Stored entries:
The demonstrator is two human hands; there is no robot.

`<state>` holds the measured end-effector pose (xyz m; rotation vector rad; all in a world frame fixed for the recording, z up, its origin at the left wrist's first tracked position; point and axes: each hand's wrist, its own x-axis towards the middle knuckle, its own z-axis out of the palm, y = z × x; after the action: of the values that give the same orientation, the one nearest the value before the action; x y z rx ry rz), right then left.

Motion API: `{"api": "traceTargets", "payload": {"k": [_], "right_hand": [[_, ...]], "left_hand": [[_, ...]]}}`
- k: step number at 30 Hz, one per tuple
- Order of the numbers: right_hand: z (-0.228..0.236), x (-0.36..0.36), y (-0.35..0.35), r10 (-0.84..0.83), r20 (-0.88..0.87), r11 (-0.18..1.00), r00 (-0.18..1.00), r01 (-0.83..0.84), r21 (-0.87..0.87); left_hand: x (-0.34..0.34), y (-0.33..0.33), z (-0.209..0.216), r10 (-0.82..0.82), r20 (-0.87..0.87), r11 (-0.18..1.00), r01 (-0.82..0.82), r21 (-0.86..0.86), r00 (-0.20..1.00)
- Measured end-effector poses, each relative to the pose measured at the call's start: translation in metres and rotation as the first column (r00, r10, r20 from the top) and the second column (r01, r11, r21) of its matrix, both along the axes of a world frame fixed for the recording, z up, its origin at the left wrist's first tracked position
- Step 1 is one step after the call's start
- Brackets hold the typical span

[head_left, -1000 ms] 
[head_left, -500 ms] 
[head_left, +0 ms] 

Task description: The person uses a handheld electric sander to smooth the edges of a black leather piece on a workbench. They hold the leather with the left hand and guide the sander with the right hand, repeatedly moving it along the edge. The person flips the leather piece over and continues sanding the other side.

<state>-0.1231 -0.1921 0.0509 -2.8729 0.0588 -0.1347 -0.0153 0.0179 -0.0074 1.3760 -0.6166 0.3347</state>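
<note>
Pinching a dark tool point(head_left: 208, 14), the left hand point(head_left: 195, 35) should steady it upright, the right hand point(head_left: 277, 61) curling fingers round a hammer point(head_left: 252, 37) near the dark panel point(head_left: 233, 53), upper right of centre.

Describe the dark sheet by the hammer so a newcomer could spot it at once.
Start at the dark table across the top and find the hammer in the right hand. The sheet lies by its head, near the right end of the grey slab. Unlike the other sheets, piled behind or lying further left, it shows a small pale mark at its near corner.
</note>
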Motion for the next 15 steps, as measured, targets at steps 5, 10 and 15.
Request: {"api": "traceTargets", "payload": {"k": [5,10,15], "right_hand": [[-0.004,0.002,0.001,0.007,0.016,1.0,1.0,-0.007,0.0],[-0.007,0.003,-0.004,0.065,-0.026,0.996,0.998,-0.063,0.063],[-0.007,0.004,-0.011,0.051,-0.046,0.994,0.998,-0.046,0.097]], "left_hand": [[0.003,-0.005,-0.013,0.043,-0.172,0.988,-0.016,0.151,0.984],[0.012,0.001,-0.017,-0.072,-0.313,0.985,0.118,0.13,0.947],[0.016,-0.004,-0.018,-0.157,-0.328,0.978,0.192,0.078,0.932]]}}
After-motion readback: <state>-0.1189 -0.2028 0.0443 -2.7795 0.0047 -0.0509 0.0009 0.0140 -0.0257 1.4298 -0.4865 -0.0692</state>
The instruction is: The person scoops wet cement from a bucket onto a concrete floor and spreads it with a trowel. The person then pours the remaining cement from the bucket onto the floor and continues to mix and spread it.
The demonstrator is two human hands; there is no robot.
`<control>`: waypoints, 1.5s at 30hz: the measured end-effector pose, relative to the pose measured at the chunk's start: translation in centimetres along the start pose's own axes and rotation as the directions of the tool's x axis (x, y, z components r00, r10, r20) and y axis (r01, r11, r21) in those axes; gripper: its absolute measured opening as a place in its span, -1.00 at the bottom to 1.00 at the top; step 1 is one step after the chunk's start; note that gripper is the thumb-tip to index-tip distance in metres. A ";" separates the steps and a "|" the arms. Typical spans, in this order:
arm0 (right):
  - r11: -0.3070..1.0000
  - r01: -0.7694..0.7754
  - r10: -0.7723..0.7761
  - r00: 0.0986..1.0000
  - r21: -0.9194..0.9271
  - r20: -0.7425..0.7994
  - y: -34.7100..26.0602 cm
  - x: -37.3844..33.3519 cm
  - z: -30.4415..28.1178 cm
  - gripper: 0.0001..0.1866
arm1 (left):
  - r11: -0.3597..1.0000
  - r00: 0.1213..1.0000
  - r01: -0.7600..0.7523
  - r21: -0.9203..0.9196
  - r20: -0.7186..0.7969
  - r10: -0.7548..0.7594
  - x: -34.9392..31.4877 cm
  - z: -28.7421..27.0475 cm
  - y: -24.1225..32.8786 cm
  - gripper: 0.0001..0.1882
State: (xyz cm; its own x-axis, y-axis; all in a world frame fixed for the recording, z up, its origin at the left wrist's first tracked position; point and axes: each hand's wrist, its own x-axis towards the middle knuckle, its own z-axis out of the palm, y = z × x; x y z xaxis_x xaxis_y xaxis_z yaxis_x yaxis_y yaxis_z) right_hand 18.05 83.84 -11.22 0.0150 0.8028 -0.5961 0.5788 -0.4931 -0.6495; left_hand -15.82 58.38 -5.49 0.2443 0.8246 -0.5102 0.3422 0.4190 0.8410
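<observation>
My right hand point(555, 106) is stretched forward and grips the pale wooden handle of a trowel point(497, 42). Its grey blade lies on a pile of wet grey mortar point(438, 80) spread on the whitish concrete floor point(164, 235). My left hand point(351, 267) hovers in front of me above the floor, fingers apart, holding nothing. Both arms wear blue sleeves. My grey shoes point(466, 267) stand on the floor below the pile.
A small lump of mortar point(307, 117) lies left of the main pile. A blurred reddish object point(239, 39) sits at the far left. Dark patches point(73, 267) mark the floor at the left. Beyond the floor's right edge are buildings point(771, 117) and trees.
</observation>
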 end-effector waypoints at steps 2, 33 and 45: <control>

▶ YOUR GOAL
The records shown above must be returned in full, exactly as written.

▶ SOLUTION TO THE PROBLEM
The demonstrator is two human hands; there is no robot.

`<state>` holds the measured end-effector pose (xyz m; rotation vector rad; all in a world frame fixed for the recording, z up, its origin at the left wrist's first tracked position; point and axes: each hand's wrist, its own x-axis towards the middle knuckle, its own z-axis out of the palm, y = z × x; after the action: of the values that give the same orientation, the one nearest the value before the action; x y z rx ry rz), right then left.

Motion API: `{"api": "traceTargets", "payload": {"k": [_], "right_hand": [[_, ...]], "left_hand": [[_, ...]]}}`
- k: step number at 30 Hz, one per tuple
- Order of the numbers: right_hand: z (-0.228..0.236), x (-0.36..0.36), y (-0.35..0.35), r10 (-0.84..0.83), r20 (-0.88..0.87), r11 (-0.18..1.00), r00 (-0.18..1.00), r01 (-0.83..0.84), r21 (-0.87..0.87); left_hand: x (-0.34..0.34), y (-0.33..0.33), z (-0.209..0.216), r10 (-0.82..0.82), r20 (-0.87..0.87), r11 (-0.18..1.00), r01 (-0.82..0.82), r21 (-0.86..0.86), r00 (-0.20..1.00)
- Measured end-effector poses, each relative to the pose measured at the call's start: translation in metres and rotation as the first column (r00, r10, r20 from the top) and the second column (r01, r11, r21) of its matrix, both along the axes of a world frame fixed for the recording, z up, its origin at the left wrist's first tracked position
- Step 1 is one step after the call's start
- Brackets hold the typical span

[head_left, -1000 ms] 
[head_left, -500 ms] 
[head_left, +0 ms] 

Task description: The person uses a handheld electric sander to smooth the edges of a black leather piece on a workbench. They hold the leather with the left hand and guide the sander with the right hand, repeatedly moving it along the edge. The person flips the leather piece over and continues sanding the other side.

<state>-0.1231 -0.1921 0.0509 -2.8729 0.0588 -0.1347 -0.0153 0.0179 -0.0074 1.3760 -0.6166 0.3347</state>
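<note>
Pinching a dark tool point(head_left: 208, 14), the left hand point(head_left: 195, 35) should steady it upright, the right hand point(head_left: 277, 61) curling fingers round a hammer point(head_left: 252, 37) near the dark panel point(head_left: 233, 53), upper right of centre.

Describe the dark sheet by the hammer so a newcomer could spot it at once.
Start at the dark table across the top and find the hammer in the right hand. The sheet lies by its head, near the right end of the grey slab. Unlike the other sheets, piled behind or lying further left, it shows a small pale mark at its near corner.
</note>
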Motion for the next 15 steps, as measured, targets at steps 5, 10 and 15.
Request: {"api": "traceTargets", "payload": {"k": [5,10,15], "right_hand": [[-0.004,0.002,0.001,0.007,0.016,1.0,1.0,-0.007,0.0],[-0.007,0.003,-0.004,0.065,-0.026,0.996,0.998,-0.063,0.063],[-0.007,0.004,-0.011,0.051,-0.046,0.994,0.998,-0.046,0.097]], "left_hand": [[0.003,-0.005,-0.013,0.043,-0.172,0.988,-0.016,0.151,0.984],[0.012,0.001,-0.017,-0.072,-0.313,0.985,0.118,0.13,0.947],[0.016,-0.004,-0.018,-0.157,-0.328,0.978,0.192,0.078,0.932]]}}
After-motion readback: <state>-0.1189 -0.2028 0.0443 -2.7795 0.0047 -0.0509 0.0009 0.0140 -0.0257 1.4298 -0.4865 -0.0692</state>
The instruction is: The person scoops wet cement from a bucket onto a concrete floor and spreads it with a trowel. The person then pours the remaining cement from the bucket onto the floor and continues to mix and spread it.
The demonstrator is two human hands; there is no robot.
`<control>`: waypoints, 1.5s at 30hz: the measured end-effector pose, relative to the pose measured at the chunk's start: translation in centimetres along the start pose's own axes and rotation as the directions of the tool's x axis (x, y, z components r00, r10, r20) and y axis (r01, r11, r21) in those axes; gripper: its absolute measured opening as a place in its span, -1.00 at the bottom to 1.00 at the top; step 1 is one step after the chunk's start; note that gripper is the thumb-tip to index-tip distance in metres. A ";" separates the steps and a "|" the arms. Typical spans, in this order:
arm0 (right):
  - r11: -0.3070..1.0000
  - r01: -0.7694..0.7754
  - r10: -0.7723..0.7761
  - r00: 0.0986..1.0000
  - r21: -0.9194..0.9271
  - r20: -0.7425..0.7994
  - y: -34.7100..26.0602 cm
  - x: -37.3844..33.3519 cm
  - z: -30.4415..28.1178 cm
  - gripper: 0.0001..0.1866
arm1 (left):
  - r11: -0.3597..1.0000
  - r00: 0.1213..1.0000
  - r01: -0.7600..0.7523
  - r21: -0.9203..0.9196
  - r20: -0.7186..0.7969
  - r10: -0.7548..0.7594
  - x: -34.9392..31.4877 cm
  - z: -28.7421..27.0475 cm
  - y: -24.1225..32.8786 cm
  - gripper: 0.0001..0.1882
State: (xyz cm; its own x-axis, y-axis; all in a world frame fixed for the recording, z up, its origin at the left wrist's first tracked position; point and axes: each hand's wrist, its own x-axis towards the middle knuckle, its own z-axis out of the palm, y = z × x; x y z xaxis_x xaxis_y xaxis_z yaxis_x yaxis_y yaxis_z) right_hand 18.05 83.84 -11.22 0.0150 0.8028 -0.5961 0.5788 -0.4931 -0.6495; left_hand -15.82 58.38 -5.49 0.2443 0.8246 -0.5102 0.3422 0.4190 0.8410
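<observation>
My right hand point(555, 106) is stretched forward and grips the pale wooden handle of a trowel point(497, 42). Its grey blade lies on a pile of wet grey mortar point(438, 80) spread on the whitish concrete floor point(164, 235). My left hand point(351, 267) hovers in front of me above the floor, fingers apart, holding nothing. Both arms wear blue sleeves. My grey shoes point(466, 267) stand on the floor below the pile.
A small lump of mortar point(307, 117) lies left of the main pile. A blurred reddish object point(239, 39) sits at the far left. Dark patches point(73, 267) mark the floor at the left. Beyond the floor's right edge are buildings point(771, 117) and trees.
</observation>
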 end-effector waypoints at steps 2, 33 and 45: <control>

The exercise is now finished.